Re: performance scaling of CUDA accelerated NAMD over multiple nodes

From: Giacomo Fiorin (giacomo.fiorin_at_gmail.com)
Date: Sat Sep 18 2021 - 10:52:51 CDT

Next message: Jérôme Hénin: "Re: Merge ABF windows"
Previous message: Vlad Cojocaru: "Re: performance scaling of CUDA accelerated NAMD over multiple nodes"
In reply to: Vlad Cojocaru: "Re: performance scaling of CUDA accelerated NAMD over multiple nodes"
Messages sorted by: [ date ] [ thread ] [ subject ] [ author ] [ attachment ]

I believe that is highly dependent on which GPU models you are using, and
how they're connected to the CPU. With modern GPUs compute capacity is not
the limiting factor, but the speed of the connection with the CPUs matters
whenever the app needs to do something that it doesn't have GPU code for.
PCIe will be a lot slower than NVLink, regardless of CPU and GPU model.
I'd search the mailing list of NAMD and other codes (e.g. GROMACS or LAMMPS
using the GPU package), because this issue has been discussed many times.

One way to circumvent the above limitation is to have everything run on the
GPU itself (short- and long-range forces, thermostats, MD integration,
etc), which is what NAMD 3 does (as well as AMBER, OpenMM, or LAMMPS using
the Kokkos package).

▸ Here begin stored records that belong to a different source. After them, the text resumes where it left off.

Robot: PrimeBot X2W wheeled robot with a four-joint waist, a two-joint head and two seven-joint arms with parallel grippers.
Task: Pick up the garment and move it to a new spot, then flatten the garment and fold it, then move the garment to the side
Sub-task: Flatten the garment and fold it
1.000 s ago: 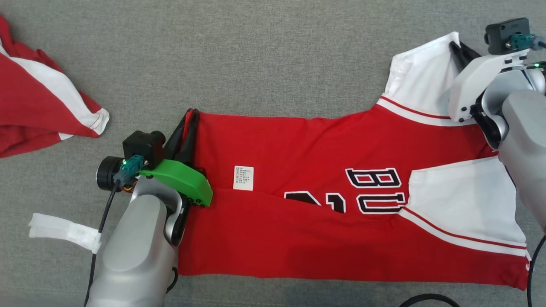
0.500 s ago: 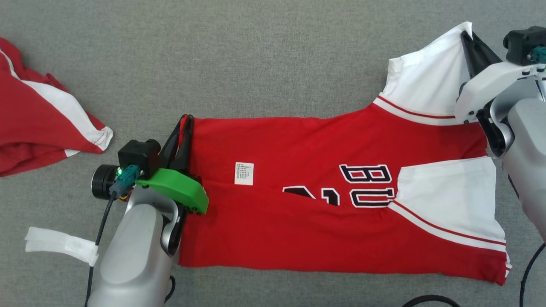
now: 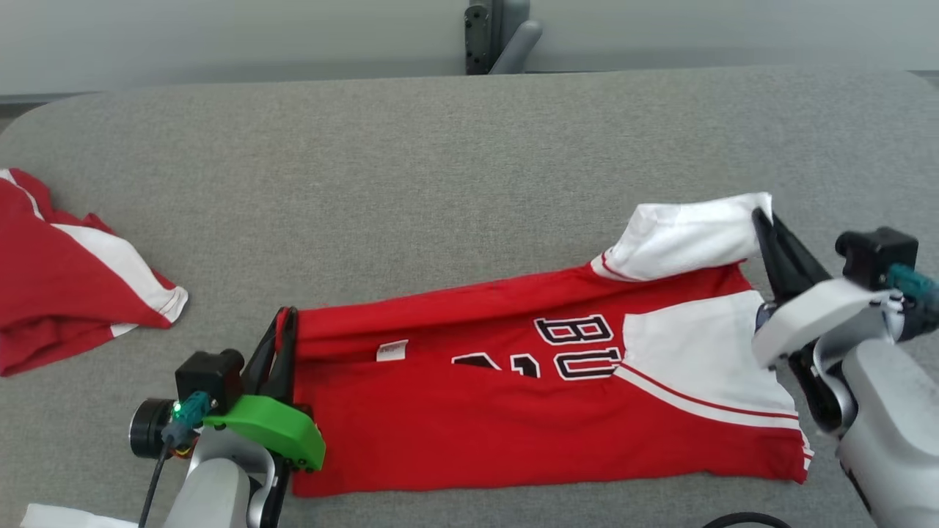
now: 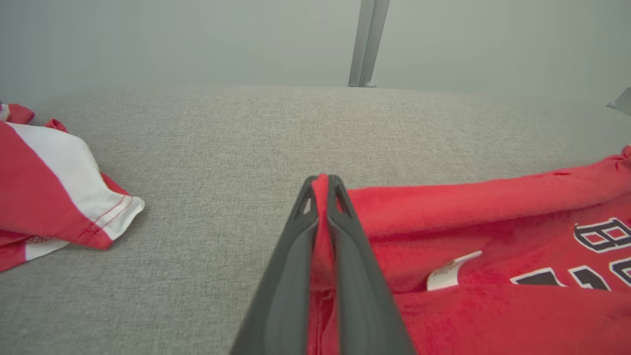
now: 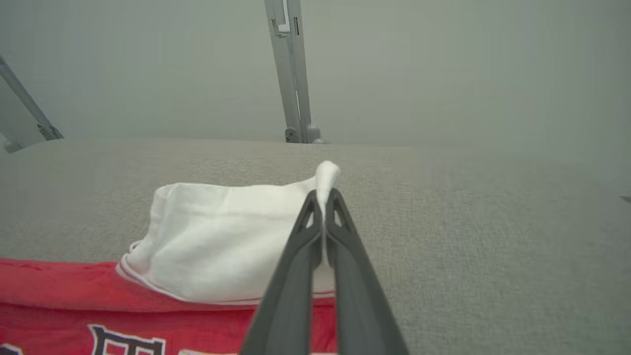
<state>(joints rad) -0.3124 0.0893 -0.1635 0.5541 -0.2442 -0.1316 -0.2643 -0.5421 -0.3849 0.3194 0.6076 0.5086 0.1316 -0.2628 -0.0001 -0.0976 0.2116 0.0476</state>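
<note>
Two claws pinch a red jersey on the grey table.
The left claw is clamped on its red corner, the right claw on its white sleeve. Black letters "BU" show; the white tag is too small to read.

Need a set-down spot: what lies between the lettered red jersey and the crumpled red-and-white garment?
Bare grey fabric tabletop separates the lettered red jersey from the crumpled red-and-white garment, in head and left wrist views.

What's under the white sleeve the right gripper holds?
The white sleeve, pinched by the right gripper, drapes onto the red jersey's far edge; the grey table beneath it is covered.
</note>
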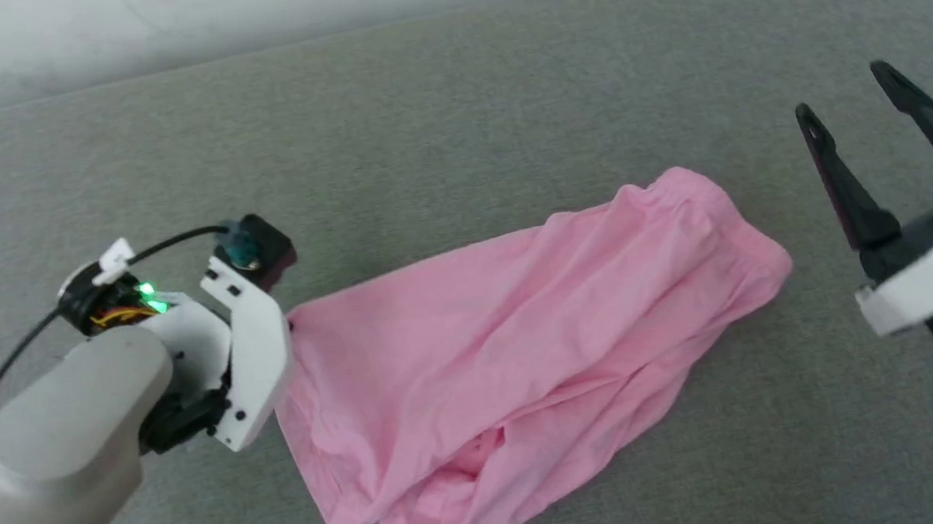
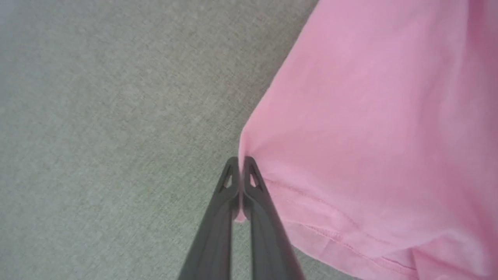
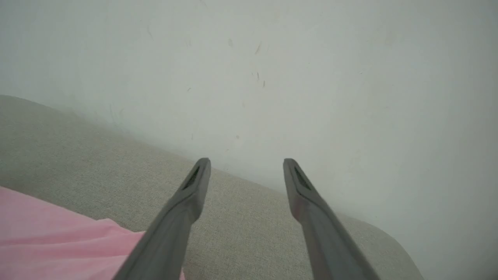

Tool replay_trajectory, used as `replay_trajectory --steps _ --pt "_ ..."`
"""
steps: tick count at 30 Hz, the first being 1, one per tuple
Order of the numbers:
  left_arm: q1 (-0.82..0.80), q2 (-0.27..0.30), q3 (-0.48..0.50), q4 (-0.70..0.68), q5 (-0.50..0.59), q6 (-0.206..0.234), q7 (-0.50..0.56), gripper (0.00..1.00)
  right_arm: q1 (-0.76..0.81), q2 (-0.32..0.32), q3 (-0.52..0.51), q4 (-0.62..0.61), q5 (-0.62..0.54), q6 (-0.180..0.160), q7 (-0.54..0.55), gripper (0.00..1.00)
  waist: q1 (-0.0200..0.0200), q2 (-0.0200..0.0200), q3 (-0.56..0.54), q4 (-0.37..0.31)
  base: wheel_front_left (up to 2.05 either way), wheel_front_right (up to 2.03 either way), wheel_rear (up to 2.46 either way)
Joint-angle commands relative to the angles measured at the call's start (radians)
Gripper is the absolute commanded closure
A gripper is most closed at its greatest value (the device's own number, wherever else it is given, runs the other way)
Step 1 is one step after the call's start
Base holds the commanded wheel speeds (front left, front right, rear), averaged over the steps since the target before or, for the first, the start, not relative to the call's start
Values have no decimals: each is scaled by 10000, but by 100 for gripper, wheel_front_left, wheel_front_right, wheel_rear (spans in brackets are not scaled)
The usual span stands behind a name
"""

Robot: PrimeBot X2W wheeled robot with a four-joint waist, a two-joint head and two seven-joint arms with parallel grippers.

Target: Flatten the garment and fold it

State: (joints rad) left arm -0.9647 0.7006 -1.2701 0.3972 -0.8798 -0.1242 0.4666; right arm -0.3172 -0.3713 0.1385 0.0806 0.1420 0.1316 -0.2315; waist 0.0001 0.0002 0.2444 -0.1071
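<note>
My left claw (image 2: 240, 160) pinching shorts (image 1: 520, 335) corner — I'd drag outward, low, slow; right claw (image 1: 841, 89) spread, right of shorts — should pin far end.

My left gripper (image 2: 241, 168), two long dark-grey fingers, is pressed together at the tips, pinching a hem corner of the light-pink cotton shorts (image 2: 369, 136). My pale left forearm (image 1: 44, 447) enters from lower left. My right gripper (image 1: 844, 93) is spread wide, holds nothing, and points its fingers up.
</note>
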Motion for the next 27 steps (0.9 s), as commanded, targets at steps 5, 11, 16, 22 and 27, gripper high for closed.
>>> replay_trajectory --steps 5,11,16,22,27 --pt "-27 231 37 -231 -59 -64 -698 100 -1626 -1554 1867 200 1505 -9 2382 0 -1 -2 -169 882 0 0 0" --pt "-100 -42 13 -541 53 -64 -996 100 -4256 -3410 5283 21 4141 -9 6512 0 -1 -2 86 1474 0 0 0" --pt "-450 -377 10 -693 172 -64 -1184 100 -6385 -3691 7555 681 5543 -9 8936 0 -1 -2 487 1861 0 0 0" --pt "-965 -811 8 -655 294 -65 -1421 100 -7529 -3448 9139 2315 6617 -9 9953 0 -1 -2 1085 2323 0 0 0" --pt "-1196 -1007 -10 -566 345 -65 -1588 100 -7580 -3407 10149 3257 7189 -9 9782 0 -1 -2 1463 2534 0 0 0"
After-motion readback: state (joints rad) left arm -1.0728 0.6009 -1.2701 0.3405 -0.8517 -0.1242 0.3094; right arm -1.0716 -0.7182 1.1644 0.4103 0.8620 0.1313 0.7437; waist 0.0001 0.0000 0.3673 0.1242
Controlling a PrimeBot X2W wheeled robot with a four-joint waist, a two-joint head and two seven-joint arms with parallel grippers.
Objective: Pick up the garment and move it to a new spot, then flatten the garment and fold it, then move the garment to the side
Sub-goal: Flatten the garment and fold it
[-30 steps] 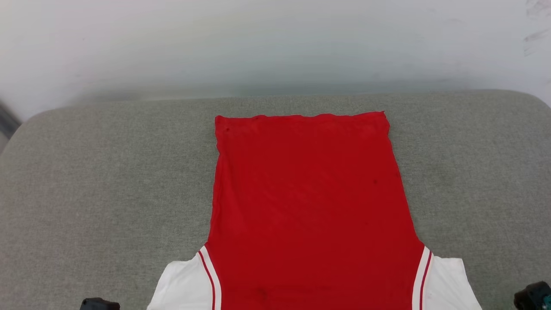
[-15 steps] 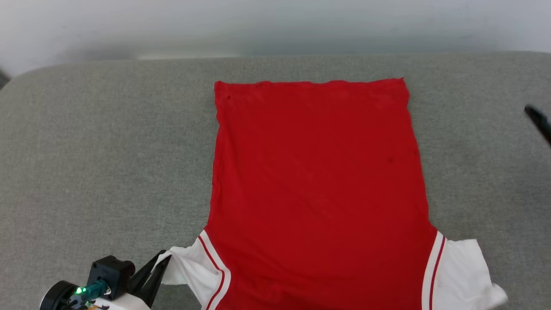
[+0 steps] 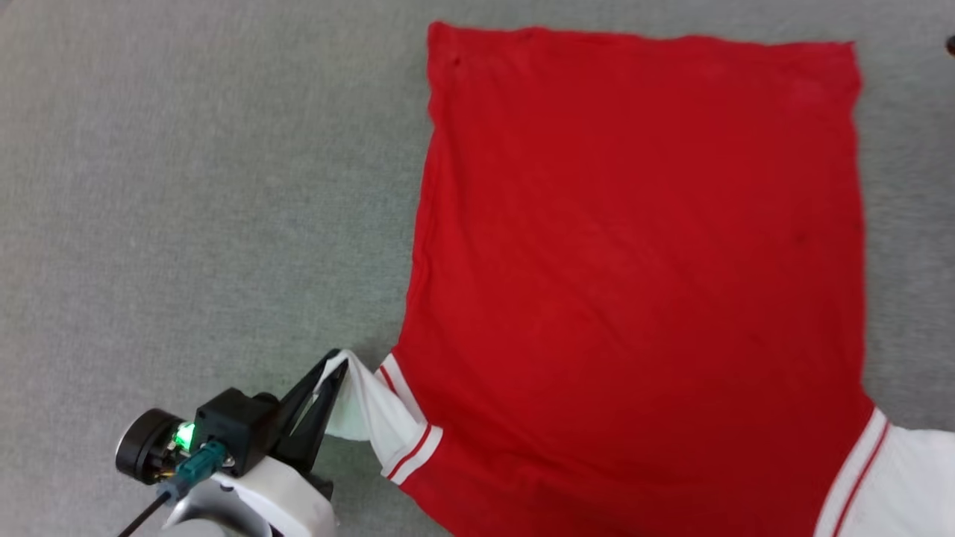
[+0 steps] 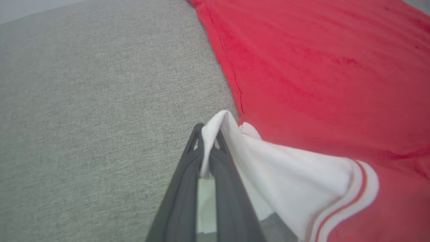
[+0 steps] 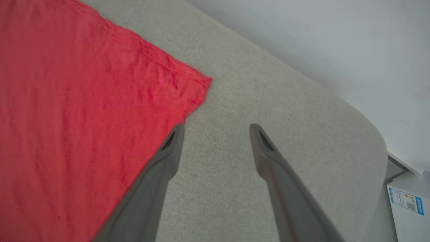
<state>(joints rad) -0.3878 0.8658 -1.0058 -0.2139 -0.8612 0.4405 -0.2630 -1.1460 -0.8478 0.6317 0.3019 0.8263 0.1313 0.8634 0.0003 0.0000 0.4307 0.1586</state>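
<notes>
The left gripper (image 3: 333, 371) has two long black fingers that narrow to a point, fixed on a black box-shaped base. A small green light (image 3: 183, 433) glows on this base, beside a teal plug (image 3: 198, 461) with a thin black cable (image 3: 143, 516). The forearm (image 3: 261, 503) is white and rounded. The right gripper (image 5: 216, 129) has dark grey fingers with a slot near each tip.

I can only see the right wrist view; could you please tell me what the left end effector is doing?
Observer: The left end effector is shut on the white left sleeve of the garment.
Operator: Is that sleeve lying flat?
Observer: No, it is pulled up into a peak between the fingers, above the grey cushion.
Operator: And the right sleeve, please?
Observer: The right sleeve lies on the cushion at the head view's lower right corner.
</notes>
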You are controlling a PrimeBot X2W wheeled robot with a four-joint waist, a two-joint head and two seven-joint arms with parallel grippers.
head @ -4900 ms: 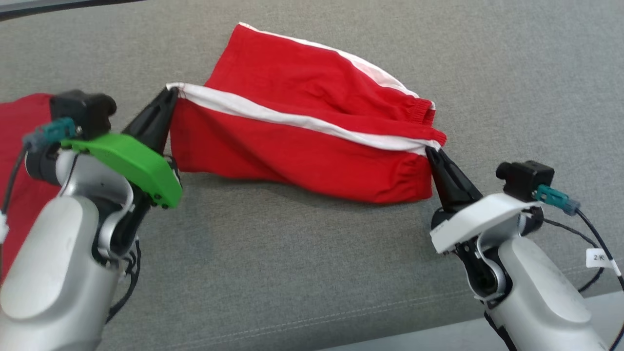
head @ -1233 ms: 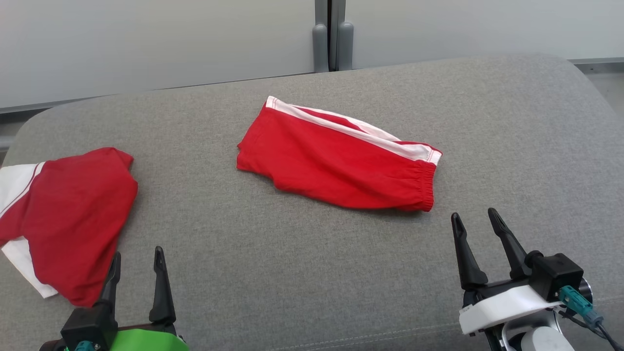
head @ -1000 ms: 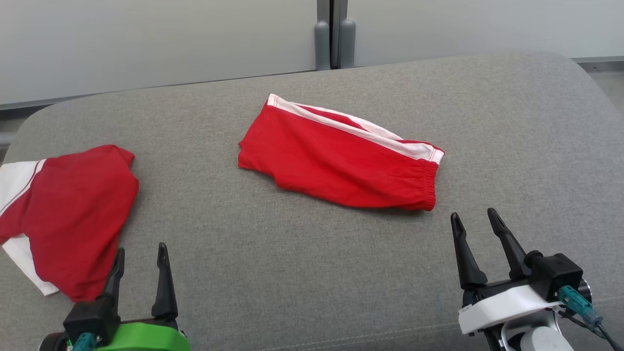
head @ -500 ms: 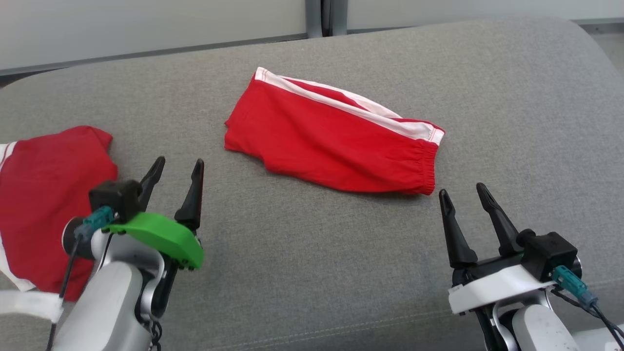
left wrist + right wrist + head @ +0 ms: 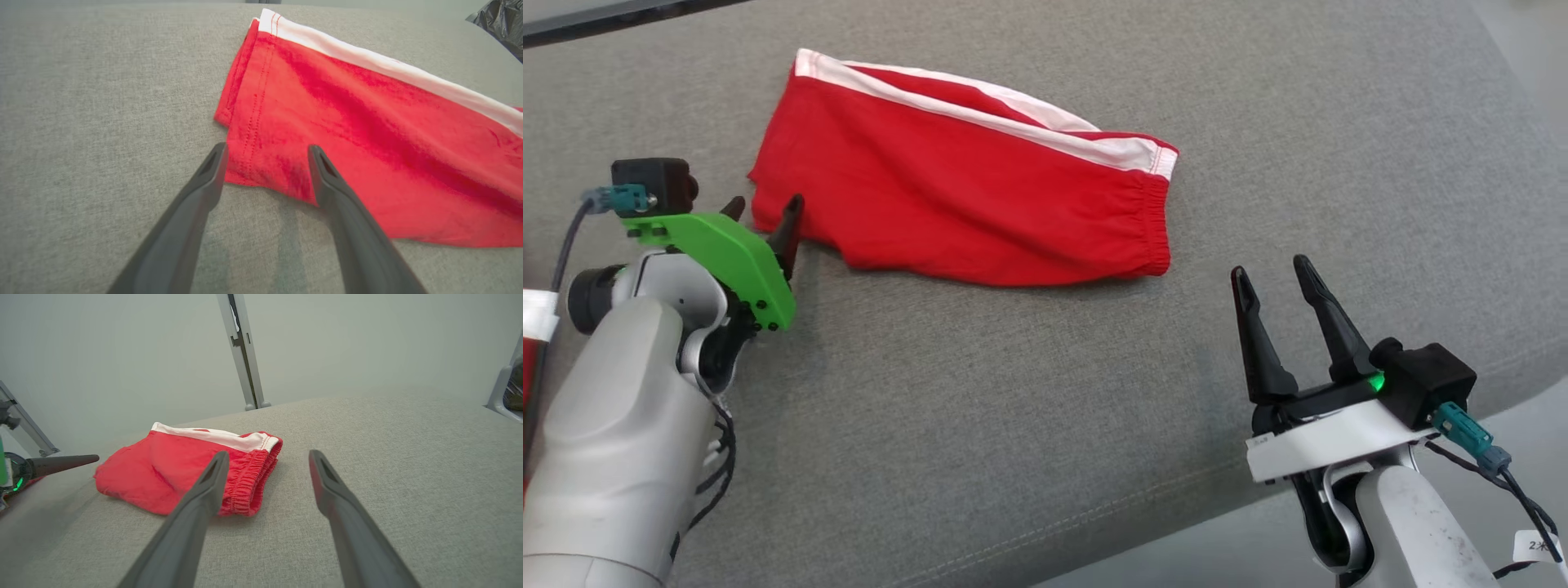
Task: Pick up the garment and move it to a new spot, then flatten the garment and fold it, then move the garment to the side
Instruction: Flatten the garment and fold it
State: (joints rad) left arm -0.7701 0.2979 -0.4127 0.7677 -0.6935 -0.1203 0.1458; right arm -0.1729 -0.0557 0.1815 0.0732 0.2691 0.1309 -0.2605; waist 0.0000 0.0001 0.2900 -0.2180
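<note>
The garment [image 5: 964,188] is a pair of red shorts with a white stripe, lying folded and flat on the grey cushion [image 5: 1013,408]. Its elastic waistband points right. My left gripper [image 5: 765,208] is open at the garment's near left corner. In the left wrist view the left gripper [image 5: 267,149] straddles the hem of the garment [image 5: 367,122], with one finger [image 5: 204,183] over bare cushion and the other over the cloth. My right gripper [image 5: 1270,269] stands open, below and to the right of the waistband and clear of it. In the right wrist view the right gripper [image 5: 268,454] points past the garment [image 5: 163,473].
The cushion's front edge [image 5: 1176,506] runs across the lower right, with floor beyond it. A sliver of another red cloth [image 5: 528,367] shows at the far left edge. A pale wall with a grey post [image 5: 243,355] stands behind the cushion. A dark bag [image 5: 502,20] sits at the far right.
The head camera has tilted down and turned. My left gripper has advanced from the near left up to the garment's corner. The right gripper has held its place. Both have stayed open.
</note>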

Needless to say, this scheme takes more
implementation work because now you need to have GPU code for nearly every
feature you're using (so the folks at UIUC have begun by re-coding again in
CUDA the most common ones). But it does pay off greatly in speed. This
particular point is also discussed fairly well in the new NAMD paper.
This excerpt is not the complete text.